Old: I understand that you've been thrown in here

for a crime you didn't commit.

Old: But for one week, until I meet my son,

I ask that you don't make any trouble.

Old: Please...

Old: Please...

Gin: Let's make a deal.

Gin: I'm going to help sustain your lifestyle,

Gin: so you should help me with mine.

Old: What?

Old: Wh-Why you...

Old: Not that!

Gin: Gramps!

Gin: You call yourself a model prisoner?!

Gin: Look at you making a huge fuss over pudding!

Old: Give it back!

Old: Give back my bouncy pudding!

Gin: Do you care more about your son or your pudding?!

Old: My s-sonding!

Gin: What the hell is a sonding?!

Gin: The title of some Jump Square series?!

A: Hey!

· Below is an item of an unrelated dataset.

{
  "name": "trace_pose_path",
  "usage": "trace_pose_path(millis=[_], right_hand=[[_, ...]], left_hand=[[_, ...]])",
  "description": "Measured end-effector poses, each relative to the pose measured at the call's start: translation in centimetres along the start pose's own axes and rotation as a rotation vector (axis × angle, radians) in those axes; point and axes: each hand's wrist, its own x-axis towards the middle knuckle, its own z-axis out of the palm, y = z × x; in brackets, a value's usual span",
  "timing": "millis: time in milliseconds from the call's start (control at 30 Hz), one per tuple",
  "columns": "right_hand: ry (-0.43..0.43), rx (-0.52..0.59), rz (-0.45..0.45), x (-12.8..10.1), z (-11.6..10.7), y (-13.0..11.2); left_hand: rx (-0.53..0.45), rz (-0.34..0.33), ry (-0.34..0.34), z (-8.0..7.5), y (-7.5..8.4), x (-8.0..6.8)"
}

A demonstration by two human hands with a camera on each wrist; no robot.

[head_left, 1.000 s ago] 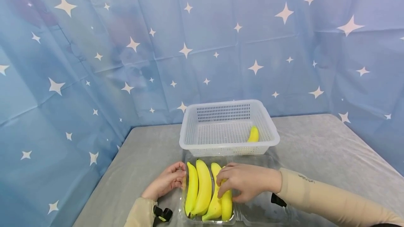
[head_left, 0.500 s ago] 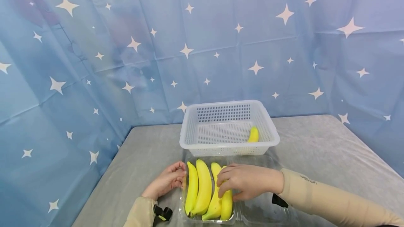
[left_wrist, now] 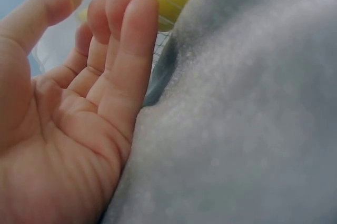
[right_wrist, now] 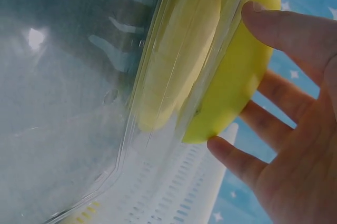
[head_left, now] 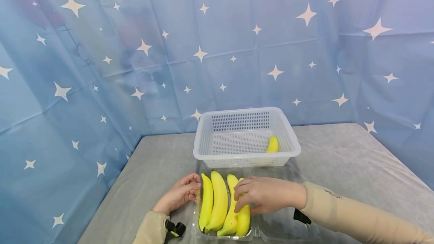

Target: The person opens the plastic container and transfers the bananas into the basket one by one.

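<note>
Right hand (head_left: pixel 262 195) is curled over the rightmost banana (head_left: pixel 243 219), directly beneath its fingers | long axis runs toward the basket (head_left: pixel 288 134) | left hand (head_left: pixel 179 197) is relaxed, steadying the clear tray (head_left: pixel 271 229) edge, farther from that banana.

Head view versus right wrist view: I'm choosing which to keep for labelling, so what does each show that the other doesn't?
Only the head view shows the left hand resting at the clear tray's left edge, all four bananas in the tray, the single banana in the white basket, and the grey table.

Only the right wrist view shows, from below, thumb and fingertips curled round the banana.

Both show the right hand gripping the rightmost tray banana, the tray and the basket.
</note>
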Motion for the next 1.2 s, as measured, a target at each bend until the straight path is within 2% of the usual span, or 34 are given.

What's all the noise about?!

Gin: Nothing! Just having a discussion about a bouncy pudding!

A: Don't lie to me!

A: That's an erect pudding!

Gin: No, it's a bouncy pudding!

A: 'Fess up!

A: This is clearly an erect pudding!

Gin: No, it's most definitely a bouncy pudding!

Gin: What the hell?

Gin: You were about to lose your chance

to see your son because of a pudding.

Old: Listen to me.

Old: You better give me my pudding back once the week is up.

Gin: Man...

Old: Understand?

Old: I'm sure that you don't want any trouble with the warden...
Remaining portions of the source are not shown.